We want to help, hug, feed, cry, console, scream and do so many other things for the grieving people whose lives have been permanently altered. Sometimes it’s so overwhelming that we just freeze up. We don’t want to say or do the wrong thing. It can be even more difficult when the person who has left us is very close to our hearts. It hurts more and makes you even less able to figure out what to do. It’s such a helpless feeling!
I feel this helplessness more acutely when I’ve taken photos of the one who has passed. As a photographer, it’s my job to document the things people do, who they are, and how they live. I’m given the opportunity to become a part of that person’s life in a permanent way. I’m allowed into the center of their life, even if for only a brief moment, to capture something they wanted to have remembered. It’s an honor and a privilege.
But after that life has left this world, they become painful to look at. I want to reach inside the images and pull them back out. I want to rewind time back to when the photos were being taken and spend that time with them again. I feel like I’ve captured a part of their soul, and I want to give it back. I want to print the images, share them, send them to their family and friends, but I also I want to forget I even have them. Ignore them so I don’t have to know that I knew them when they were so vibrant and alive. It’s conflicting.
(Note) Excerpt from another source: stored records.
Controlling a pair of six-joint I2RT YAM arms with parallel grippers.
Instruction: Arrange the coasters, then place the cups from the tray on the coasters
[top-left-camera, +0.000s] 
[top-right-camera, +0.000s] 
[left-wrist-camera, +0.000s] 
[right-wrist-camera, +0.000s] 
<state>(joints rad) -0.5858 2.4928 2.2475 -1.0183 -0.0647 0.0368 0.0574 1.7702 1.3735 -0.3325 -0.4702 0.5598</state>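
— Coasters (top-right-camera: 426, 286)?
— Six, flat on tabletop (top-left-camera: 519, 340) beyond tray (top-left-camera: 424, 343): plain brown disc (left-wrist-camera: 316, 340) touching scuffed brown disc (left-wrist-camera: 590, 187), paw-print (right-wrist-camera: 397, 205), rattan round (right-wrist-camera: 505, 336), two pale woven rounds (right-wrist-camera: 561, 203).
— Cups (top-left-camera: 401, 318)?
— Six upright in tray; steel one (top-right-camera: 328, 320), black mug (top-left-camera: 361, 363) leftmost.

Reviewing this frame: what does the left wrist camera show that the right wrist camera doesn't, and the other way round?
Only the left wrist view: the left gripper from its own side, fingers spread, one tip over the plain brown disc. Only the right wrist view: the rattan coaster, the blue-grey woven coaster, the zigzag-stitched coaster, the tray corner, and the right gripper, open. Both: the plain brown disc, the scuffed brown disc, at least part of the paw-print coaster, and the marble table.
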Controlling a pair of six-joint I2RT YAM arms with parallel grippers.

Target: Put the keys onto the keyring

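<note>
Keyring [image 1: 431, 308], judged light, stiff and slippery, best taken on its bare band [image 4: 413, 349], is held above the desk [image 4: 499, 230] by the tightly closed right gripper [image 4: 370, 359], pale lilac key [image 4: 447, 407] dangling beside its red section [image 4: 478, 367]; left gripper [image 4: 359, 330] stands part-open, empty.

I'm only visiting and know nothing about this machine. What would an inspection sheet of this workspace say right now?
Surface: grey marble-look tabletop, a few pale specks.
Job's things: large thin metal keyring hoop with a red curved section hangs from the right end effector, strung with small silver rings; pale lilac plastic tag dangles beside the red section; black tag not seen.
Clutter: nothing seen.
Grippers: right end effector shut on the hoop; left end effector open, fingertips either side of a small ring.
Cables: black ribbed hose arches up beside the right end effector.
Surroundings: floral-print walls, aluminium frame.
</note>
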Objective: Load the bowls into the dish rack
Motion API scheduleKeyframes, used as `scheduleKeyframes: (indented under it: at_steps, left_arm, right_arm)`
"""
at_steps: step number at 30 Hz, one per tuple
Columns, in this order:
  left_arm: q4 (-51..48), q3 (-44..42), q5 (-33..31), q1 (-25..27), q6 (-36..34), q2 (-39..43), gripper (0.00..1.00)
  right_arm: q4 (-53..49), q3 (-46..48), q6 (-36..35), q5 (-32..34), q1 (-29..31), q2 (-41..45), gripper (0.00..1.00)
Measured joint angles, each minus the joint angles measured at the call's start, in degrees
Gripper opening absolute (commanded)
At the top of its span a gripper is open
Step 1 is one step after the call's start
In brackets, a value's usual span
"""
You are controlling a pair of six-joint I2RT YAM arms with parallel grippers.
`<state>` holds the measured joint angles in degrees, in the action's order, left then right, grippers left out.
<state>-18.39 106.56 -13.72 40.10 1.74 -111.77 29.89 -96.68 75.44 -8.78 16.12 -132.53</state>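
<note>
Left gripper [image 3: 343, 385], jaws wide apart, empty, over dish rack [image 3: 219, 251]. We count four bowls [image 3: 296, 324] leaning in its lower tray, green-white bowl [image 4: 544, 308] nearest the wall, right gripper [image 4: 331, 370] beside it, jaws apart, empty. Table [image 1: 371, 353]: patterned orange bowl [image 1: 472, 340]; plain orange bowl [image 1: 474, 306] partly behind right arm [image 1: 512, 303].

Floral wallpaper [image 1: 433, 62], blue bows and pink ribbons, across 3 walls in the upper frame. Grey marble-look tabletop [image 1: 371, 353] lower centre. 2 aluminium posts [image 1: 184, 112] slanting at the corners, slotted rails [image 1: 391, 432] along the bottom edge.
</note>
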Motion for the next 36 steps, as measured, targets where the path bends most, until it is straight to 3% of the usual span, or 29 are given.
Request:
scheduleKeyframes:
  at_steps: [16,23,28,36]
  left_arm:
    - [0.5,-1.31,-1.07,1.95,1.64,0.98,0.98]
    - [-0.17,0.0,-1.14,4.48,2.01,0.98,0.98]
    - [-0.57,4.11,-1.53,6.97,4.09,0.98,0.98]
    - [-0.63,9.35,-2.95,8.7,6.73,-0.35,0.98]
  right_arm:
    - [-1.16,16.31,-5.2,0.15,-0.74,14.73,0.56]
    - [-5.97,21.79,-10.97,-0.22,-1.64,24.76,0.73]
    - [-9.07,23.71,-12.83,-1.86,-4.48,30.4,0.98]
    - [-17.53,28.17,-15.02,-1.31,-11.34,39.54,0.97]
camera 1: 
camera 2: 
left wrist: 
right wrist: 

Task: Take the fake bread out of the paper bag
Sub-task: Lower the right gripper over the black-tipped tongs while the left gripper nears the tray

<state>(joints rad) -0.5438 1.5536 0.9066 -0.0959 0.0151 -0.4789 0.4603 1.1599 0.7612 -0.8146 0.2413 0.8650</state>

What would you want to be done with the photos? Would you want to see the photos again? Would it be more hurtful to see them, or more helpful to see them? I’m sure both of those feelings will be there depending upon when they are looked at. Then I remind myself of why we took the photos in the first place. It was because they wanted to capture a memory. A memory they could look at in the future and reminisce about. A memory that they could share with others. A memory that will still be there when they are gone. A memory of the soul that was once here, and is now elsewhere.
They had that photo created because they wanted to be remembered. So use it, and remember.